[Data extracted from a collection]
****************
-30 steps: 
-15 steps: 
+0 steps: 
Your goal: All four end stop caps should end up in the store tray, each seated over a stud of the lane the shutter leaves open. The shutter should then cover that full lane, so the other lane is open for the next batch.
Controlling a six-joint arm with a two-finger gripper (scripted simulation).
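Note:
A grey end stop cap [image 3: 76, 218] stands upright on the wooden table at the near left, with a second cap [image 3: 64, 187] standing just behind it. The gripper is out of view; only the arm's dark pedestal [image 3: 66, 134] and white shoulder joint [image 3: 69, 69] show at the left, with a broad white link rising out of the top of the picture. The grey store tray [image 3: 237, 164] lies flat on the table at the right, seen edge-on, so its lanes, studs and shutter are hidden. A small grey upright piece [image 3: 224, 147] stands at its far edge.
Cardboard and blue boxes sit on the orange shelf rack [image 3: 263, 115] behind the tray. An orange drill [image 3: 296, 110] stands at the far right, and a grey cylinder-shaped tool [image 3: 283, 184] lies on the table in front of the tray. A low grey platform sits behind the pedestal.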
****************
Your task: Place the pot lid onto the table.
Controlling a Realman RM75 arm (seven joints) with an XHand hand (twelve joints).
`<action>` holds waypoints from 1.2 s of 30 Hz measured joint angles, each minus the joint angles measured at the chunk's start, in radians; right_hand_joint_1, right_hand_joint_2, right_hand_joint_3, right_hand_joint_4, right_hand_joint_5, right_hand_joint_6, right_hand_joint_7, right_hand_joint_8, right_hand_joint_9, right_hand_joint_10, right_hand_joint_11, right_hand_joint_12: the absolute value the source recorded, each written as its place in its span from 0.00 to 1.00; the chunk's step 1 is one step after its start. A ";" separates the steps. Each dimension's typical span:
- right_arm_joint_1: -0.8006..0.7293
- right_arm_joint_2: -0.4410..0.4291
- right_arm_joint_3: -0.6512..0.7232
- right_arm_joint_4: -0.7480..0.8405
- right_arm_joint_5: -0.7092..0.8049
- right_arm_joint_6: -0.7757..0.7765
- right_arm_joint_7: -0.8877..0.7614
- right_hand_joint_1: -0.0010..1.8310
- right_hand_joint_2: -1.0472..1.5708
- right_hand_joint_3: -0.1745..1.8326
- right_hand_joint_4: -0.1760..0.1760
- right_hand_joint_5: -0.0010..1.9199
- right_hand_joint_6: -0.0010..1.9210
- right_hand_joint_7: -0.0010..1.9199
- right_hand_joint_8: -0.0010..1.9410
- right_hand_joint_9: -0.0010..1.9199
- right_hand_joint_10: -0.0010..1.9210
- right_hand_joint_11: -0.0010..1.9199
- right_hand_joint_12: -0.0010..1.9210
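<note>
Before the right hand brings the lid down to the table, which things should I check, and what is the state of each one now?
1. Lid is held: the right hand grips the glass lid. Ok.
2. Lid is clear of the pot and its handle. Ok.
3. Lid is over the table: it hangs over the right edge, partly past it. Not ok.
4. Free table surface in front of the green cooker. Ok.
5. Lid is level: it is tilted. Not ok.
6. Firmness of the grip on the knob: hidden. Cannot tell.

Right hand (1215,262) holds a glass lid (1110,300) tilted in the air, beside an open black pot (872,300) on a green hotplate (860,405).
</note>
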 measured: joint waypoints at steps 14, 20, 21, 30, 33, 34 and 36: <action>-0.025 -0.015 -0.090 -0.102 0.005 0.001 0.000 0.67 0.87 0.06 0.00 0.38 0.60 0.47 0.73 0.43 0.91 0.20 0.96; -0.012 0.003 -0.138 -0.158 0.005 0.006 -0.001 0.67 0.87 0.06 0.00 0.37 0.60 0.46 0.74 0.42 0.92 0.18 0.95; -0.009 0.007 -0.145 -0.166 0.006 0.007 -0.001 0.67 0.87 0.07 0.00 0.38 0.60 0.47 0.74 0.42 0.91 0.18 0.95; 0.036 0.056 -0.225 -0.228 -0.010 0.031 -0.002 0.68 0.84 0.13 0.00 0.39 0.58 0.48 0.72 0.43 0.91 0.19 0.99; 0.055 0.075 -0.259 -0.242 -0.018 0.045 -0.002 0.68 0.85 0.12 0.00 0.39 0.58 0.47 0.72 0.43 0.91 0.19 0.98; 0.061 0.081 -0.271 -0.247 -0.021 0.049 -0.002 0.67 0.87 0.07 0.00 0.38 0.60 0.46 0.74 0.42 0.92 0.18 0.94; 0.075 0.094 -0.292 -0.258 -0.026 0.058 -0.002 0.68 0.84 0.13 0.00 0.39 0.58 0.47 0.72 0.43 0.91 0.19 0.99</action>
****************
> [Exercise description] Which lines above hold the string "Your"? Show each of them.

> [Exercise solution]
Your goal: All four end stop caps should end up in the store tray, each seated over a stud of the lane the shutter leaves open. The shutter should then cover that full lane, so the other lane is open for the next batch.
Your task: Place the pot lid onto the table.

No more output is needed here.